◆ Directions
Reproduce precisely the lines of the listing below, starting with the line that contains "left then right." and stopping after the line that contains "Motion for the"; include nothing else.

◆ Information shown
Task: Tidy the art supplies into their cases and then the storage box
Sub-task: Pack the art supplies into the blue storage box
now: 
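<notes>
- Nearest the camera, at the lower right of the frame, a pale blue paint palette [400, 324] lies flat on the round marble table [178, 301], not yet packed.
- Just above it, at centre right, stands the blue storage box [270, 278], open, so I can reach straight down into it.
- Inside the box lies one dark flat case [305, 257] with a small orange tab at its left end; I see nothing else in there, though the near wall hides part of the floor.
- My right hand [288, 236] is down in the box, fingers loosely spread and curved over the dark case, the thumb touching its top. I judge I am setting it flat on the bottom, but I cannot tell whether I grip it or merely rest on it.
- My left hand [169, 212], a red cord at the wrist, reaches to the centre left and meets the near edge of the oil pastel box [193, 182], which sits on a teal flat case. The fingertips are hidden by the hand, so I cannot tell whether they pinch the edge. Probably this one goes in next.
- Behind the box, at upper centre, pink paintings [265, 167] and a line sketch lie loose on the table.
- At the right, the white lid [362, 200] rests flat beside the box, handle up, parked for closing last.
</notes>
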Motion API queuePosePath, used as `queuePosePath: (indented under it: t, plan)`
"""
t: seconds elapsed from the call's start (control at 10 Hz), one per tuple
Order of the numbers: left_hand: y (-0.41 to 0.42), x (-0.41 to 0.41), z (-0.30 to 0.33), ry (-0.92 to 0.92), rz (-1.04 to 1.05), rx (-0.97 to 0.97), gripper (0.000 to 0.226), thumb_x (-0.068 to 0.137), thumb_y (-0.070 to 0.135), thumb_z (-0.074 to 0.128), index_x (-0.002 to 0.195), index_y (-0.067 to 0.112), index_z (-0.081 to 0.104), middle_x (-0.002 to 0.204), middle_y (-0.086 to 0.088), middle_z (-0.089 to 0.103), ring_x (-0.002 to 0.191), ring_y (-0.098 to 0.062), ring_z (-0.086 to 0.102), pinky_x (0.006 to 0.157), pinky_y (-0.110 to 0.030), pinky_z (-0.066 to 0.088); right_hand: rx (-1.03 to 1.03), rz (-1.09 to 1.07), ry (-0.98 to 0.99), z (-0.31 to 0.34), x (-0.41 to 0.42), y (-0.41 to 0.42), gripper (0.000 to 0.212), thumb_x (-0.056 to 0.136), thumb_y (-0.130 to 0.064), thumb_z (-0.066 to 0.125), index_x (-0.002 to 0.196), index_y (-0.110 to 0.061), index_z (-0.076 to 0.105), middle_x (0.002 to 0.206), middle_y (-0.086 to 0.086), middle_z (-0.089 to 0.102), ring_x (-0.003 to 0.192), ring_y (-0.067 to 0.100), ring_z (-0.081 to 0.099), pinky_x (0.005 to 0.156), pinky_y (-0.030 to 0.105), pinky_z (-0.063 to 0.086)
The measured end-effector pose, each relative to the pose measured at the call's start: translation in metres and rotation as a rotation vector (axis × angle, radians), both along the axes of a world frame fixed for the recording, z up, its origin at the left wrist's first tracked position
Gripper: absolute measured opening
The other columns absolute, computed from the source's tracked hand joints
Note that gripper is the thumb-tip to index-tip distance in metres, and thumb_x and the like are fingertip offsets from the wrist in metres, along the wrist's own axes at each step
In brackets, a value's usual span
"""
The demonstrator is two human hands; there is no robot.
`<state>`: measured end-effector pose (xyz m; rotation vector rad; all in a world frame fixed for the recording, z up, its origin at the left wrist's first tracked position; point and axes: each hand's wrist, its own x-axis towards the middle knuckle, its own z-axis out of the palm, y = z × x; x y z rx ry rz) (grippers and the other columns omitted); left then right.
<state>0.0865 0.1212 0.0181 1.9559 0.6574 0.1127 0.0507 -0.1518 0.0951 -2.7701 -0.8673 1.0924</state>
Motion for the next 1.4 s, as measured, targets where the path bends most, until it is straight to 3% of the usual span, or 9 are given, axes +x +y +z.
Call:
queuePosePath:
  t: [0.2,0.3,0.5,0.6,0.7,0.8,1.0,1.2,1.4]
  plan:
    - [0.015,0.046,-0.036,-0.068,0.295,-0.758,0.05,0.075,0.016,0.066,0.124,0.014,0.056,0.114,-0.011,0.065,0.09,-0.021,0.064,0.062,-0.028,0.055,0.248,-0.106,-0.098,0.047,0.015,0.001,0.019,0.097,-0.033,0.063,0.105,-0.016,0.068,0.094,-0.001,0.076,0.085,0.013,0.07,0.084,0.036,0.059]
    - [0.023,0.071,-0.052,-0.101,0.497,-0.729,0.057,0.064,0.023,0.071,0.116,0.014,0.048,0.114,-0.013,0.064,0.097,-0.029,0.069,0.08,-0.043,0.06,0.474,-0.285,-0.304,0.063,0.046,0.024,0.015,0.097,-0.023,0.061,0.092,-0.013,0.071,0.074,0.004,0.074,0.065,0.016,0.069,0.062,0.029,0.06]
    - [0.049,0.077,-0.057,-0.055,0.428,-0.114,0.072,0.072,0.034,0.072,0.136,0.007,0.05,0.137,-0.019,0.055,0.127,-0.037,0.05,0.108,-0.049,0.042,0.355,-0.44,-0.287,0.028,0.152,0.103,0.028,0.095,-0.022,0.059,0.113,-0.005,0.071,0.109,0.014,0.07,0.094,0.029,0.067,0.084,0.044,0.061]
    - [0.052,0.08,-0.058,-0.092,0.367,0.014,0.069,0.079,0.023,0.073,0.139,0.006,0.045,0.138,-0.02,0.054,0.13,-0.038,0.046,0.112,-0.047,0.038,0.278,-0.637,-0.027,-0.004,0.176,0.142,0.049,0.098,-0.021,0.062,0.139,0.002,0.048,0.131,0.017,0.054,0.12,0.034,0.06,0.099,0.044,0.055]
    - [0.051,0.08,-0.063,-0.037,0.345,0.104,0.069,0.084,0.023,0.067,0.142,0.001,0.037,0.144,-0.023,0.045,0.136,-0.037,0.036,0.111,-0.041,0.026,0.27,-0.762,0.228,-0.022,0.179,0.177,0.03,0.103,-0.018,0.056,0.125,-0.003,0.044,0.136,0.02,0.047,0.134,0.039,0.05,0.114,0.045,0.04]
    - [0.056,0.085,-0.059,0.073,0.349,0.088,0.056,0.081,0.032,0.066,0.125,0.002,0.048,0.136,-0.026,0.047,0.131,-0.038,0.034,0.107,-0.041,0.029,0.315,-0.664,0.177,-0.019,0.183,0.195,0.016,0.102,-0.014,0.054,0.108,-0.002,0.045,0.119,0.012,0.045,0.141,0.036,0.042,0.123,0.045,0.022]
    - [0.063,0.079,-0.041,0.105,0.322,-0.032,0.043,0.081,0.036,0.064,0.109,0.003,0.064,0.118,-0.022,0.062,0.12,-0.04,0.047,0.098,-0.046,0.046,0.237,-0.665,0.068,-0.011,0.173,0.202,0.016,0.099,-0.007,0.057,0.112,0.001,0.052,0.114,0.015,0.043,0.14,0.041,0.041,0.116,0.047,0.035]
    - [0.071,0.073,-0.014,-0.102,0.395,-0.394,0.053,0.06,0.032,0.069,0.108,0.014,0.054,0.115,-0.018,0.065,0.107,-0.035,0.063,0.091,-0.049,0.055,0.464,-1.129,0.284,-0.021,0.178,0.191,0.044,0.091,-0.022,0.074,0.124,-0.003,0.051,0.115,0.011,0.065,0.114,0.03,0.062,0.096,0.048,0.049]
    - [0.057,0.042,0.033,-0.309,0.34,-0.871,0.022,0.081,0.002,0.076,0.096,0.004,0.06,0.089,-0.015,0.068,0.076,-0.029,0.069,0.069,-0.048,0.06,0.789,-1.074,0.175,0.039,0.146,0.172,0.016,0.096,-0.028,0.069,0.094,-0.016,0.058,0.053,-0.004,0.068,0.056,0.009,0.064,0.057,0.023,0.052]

◆ Solution to this task
`<state>`: measured end-effector pose (xyz m; rotation vector rad; all in a world frame fixed for the recording, z up, its origin at the left wrist's first tracked position; point and axes: each hand's wrist, its own x-axis towards the middle knuckle, its own z-axis out of the palm, y = z × x; x y z rx ry rz) (grippers and the other columns omitted); left then right.
<state>0.0865 0.1212 0.0181 1.9559 0.6574 0.1127 0.0507 -0.1518 0.0951 -2.7701 -0.8673 1.0924</state>
Motion for the next 1.4 s, as measured, targets where the path bends most, until it is straight to 3% of the usual span, or 9 are given, axes +x +y +z.

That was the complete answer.